Curve counting on abelian surfaces and threefolds

TL;DR

This paper advances the understanding of algebraic curve enumeration on abelian surfaces and threefolds, establishing new formulas, conjectures, and connections to modular forms and classical lattice counts.

Contribution

It provides complete genus results for primitive classes on abelian surfaces, proves hyperelliptic counts, and formulates conjectures for abelian threefolds using Jacobi forms.

Findings

Genus 2 counts are proven for all classes.

Counts match Euler characteristic calculations of moduli spaces.

Conjectures relate curve counts to Jacobi forms and classical lattice counts.

Abstract

We study the enumerative geometry of algebraic curves on abelian surfaces and threefolds. In the abelian surface case, the theory is parallel to the well-developed study of the reduced Gromov-Witten theory of K3 surfaces. We prove complete results in all genera for primitive classes. The generating series are quasimodular forms of pure weight. Conjectures for imprimitive classes are presented. In genus 2, the counts in all classes are proven.
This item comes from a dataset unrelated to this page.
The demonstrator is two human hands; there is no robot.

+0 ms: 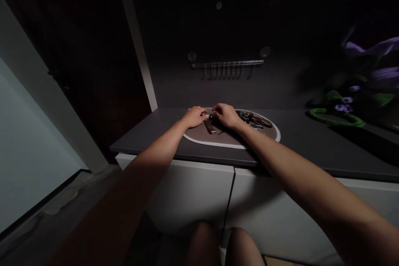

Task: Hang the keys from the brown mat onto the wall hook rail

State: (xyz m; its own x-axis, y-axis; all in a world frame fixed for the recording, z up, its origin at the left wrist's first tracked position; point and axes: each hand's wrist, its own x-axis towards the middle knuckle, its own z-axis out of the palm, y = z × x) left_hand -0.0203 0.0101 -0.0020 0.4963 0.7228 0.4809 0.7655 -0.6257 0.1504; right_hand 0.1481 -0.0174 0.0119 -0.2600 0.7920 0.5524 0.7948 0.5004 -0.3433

Special counts match the Euler characteristic calculations of the moduli spaces of stable pairs on abelian surfaces by G\"ottsche-Shende. A formula for hyperelliptic curve counting in terms of Jacobi forms is proven (modulo a transversality statement). For abelian threefolds, complete conjectures in terms of Jacobi forms for the generating series of curve counts in primitive classes are presented. The base cases make connections to classical lattice counts of Debarre, Goettsche, and Lange-Sernesi. Further evidence is provided by Donaldson-Thomas partition function computations for abelian threefolds. A multiple cover structure is presented. The abelian threefold conjectures open a new direction in the subject.